テーマとコンポーネントでの JavaScript の読み込み遅延

@david さんのおかげで、テーマにおける「eager」読み込みの JavaScript に関する非常にクリーンなパターンができました。

つまり、*.js.es6 ファイルを javascripts ディレクトリに置くだけで、プラグインと同様に動作するようになります。これは素晴らしいことです。

例えば、以下のようにイニシャライザーを作成すると、プラグインと 100% 同等の機能を実現できます。

  • /javascripts/discourse/initializers/my-init.js.es6 という名前のファイルを作成します
import { withPluginApi } from "discourse/lib/plugin-api";

function initialize(api) {
  // api を通じた初期化処理をここに記述
}

export default {
  name: "discourse-otp",

  initialize() {
    withPluginApi("0.8.28", initialize);
  }
};

これは非常に重要な機能です。これにより、大規模で複雑なテーマを多数の部品に分割できるようになり、リンティングや構文ハイライトなどの便利な機能を利用できます。

ただし、場合によっては JavaScript ペイロードをオプションで配信したいこともあります。

例えば、特定の Markdown を含む投稿のみを装飾する場合を考えてみましょう。使用するかどうか分からない時点で、100KBもの大規模なライブラリをダウンロードするのは無意味です。

私はこの問題を、以下の変更を踏まえてコンポーネント内で回避策を講じました。

具体的には以下のようにしました。

import loadScript from "discourse/lib/load-script";

function generateOtp($elem) {
  loadScript(settings.theme_uploads.jsotp).then(() => {
     // ここに処理を記述
  });
}

これにより、以下の対応が必要になりました。

  1. theme authorized extensions.js を追加する
  2. content security policy script src で、特定のアセットに対する CSP のバイパスを追加する
  3. about.json でアセット名を指定する

テーマコンポーネント作成者にとって、これはあまりにも手間がかかります。このレベルの高度な技術が必要では、配布競争において勝機がありません。

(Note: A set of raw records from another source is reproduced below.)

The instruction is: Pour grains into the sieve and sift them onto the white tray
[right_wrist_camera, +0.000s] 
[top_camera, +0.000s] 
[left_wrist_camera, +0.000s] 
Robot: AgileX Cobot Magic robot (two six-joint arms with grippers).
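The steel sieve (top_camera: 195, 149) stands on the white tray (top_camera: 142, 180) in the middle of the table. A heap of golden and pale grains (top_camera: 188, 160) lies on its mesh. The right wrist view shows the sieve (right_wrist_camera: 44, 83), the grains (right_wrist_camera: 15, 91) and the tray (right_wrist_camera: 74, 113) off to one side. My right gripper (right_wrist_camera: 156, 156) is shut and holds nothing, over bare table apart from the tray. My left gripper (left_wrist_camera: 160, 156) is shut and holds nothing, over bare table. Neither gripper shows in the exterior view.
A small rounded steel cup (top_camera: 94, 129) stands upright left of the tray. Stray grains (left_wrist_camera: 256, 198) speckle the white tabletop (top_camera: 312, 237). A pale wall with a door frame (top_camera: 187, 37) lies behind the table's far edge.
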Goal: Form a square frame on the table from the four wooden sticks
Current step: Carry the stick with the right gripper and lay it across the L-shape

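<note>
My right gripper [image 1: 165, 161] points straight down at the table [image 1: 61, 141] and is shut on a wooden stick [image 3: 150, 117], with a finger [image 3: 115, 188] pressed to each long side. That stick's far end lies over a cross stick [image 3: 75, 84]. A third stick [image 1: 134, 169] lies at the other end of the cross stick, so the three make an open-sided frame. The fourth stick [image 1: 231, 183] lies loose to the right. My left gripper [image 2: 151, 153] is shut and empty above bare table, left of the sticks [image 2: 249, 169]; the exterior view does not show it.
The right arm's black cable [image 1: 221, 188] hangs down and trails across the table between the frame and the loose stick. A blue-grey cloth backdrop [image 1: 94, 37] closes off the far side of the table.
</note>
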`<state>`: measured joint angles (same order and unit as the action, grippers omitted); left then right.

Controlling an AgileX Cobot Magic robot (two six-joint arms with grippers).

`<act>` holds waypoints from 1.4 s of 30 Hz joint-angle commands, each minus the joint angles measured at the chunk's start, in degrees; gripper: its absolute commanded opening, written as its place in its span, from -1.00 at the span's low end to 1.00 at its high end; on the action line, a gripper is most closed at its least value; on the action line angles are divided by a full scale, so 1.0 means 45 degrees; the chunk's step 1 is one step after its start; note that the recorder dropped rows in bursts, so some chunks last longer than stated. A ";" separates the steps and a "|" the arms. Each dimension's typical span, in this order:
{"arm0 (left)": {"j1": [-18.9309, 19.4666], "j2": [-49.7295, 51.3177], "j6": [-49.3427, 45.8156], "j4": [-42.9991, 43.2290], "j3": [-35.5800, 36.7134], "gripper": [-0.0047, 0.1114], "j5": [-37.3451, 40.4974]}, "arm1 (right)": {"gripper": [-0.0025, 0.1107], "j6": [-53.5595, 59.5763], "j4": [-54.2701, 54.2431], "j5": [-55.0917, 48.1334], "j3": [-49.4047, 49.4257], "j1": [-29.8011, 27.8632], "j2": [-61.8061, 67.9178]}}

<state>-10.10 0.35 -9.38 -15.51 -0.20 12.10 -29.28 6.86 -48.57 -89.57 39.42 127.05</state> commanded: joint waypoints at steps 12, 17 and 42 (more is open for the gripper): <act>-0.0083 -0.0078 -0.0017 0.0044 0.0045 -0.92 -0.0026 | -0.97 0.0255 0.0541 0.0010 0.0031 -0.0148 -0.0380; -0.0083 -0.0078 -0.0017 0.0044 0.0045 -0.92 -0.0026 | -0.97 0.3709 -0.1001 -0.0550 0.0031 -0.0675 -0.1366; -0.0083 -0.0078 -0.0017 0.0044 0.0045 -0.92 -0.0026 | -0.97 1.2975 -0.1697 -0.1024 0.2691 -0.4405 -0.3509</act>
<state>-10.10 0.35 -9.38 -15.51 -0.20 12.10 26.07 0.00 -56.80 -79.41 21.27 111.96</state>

これを使いやすいものにするために、以下の 2 つの選択肢が考えられます。

  1. システムに、アクティブなテーマ内の .js アセットを自動的に CSP 対象とし、デフォルトでテーマが .js をアップロードできるようにする
  2. javascript_cache のような仕組みへ移行し、defer しないテーマ用 JavaScript で利用できるようにする

私は 1 の方に傾いています。.js をテーマの許可拡張子に追加するのは些細な変更であり、自動 CSP も不可能ではないはずです。

@pmusaraj / @Johani / @Osama さん、ご意見をお聞かせください。

The ability to reference theme uploads in JS is a great addition! :100:

This makes a lot of sense to me because anything you can do in a .js file can already be done in files in the javascripts folder of the theme. So, I don’t see any harm in allowing themes to have .js uploads by default.

テーマの js アップロードを許可するように CSP を教えることだけが残っています。js ファイルは、しばらくの間、テーマのアップロードとしてデフォルトで許可されています。

テーマの js アップロードが CSP によってブロックされない場合、Image Annotator - Allows you to annotate images in the previewer のようなコンポーネントは、ホームページで依存関係を読み込む必要がなくなります(gzip で約 170kb)。たとえば、そのコンポーネントは、コンポーザーが開かれた場合にのみ、それらの依存関係を読み込む必要があります。さらに、匿名ビューアには決して読み込む必要はありません。

また、この変更により、テーマはメインスレッドからオフで重い処理を実行できる Web Worker ファイルを持つことができるようになります。

上記の引用で「許可」したのは、それらをブロブとして持つことができるためですが、文字列で JavaScript をいじるよりも、個別のファイルで持つ方がはるかに便利です。

良いニュースがあります。実装は少し複雑ですが、ついにテーマコンポーネントでWebワーカーを使用したい場合のために、ローカルJSアセットのサポートを開始します。

CSPを回避する他のクリーンな方法はありません。ワーカーファイルを同じドメインから提供することで、この巨大な問題を解決します。